他的手指在石头上轻轻摩挲着,指尖因为用力而微微发白。过了几秒,他才用极低的声音,一字一顿地说:“他不会走的。”
那语气太笃定了,笃定得近乎偏执。
白苏愣了一下,随即意识到什么:“阿璃,你想做什么?”
白璃没承认,也没否认,只是垂下眼,看着自己的鞋尖。
“阿璃,别干傻事。”白苏忍不住劝道,“他是外面来的人,迟早要回去的。你留不住他的。”
“我留得住。”白璃抬起头,眼神坚定得吓人,“他是我的。”
“可他有自己的家,有自己的生活。”白苏急了,“你不能——”
“我不能?”白璃笑了一下,那笑容却一点也不达眼底,“那他就能丢下我吗?”
他的声音很轻,却带着一种压抑到极致的委屈和愤怒。
白璃盯着自己的手,“他的朋友来了,他就和他们一起说话,一起笑。他们说要走,他也点头。”

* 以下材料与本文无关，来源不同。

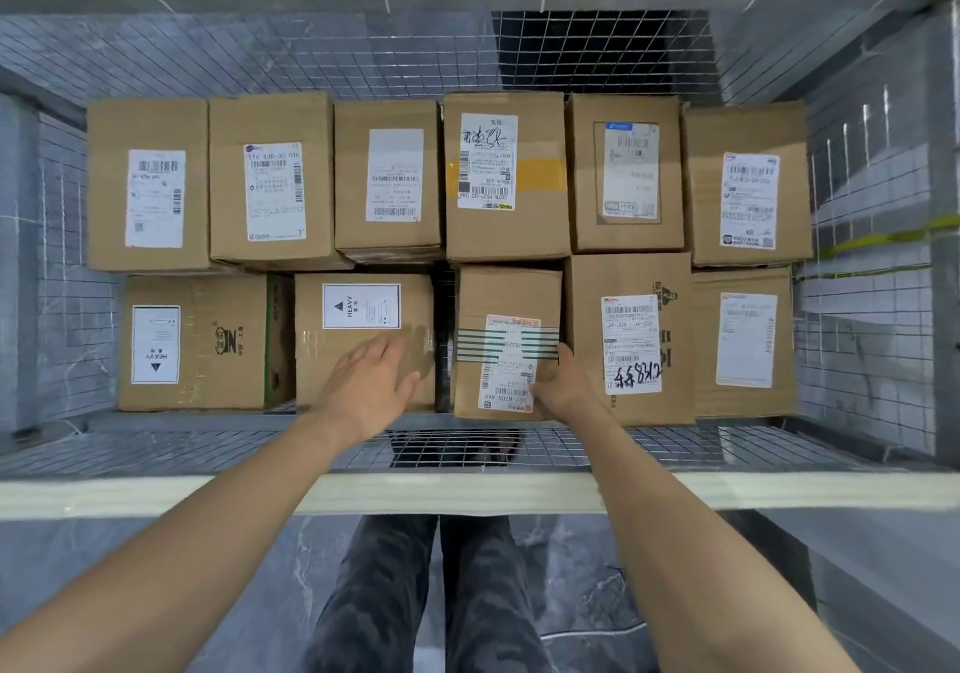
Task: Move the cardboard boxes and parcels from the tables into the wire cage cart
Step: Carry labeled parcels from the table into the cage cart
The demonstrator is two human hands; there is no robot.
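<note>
1. The grey wire cage cart (857,340) holds plain brown cardboard boxes in two tight rows, labels up, likely packed edge to edge to save room.
2. The brown cardboard box with the green-striped white label (506,293) sits in the near row, with a dark gap on its left.
3. The right hand (563,386) holds its near right corner, fingers curled onto the label, probably to seat it squarely.
4. The left hand (369,386) spreads flat, fingers straight, over the brown cardboard box labelled HEAVY (319,360). It perhaps steadies that box, though contact is unclear.
</note>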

“他跟我说了很多,可我听不懂。”他缓慢地说,“我只知道,他们要离开这里。”
“那你也不能……”白苏话说到一半,又咽了回去。
“我不会让他走的。”白璃重复了一遍,语气平静得近乎可怕,“他要走了就会像他们一样,再也不回来。”
“阿璃……”白苏看着他,心里一酸。她也想到了谢霖。
“你放心吧。”白璃突然对她笑了笑。
那笑容很干净,很明亮,像他平时的样子。眼睛弯弯的,嘴角上扬,露出一点小虎牙。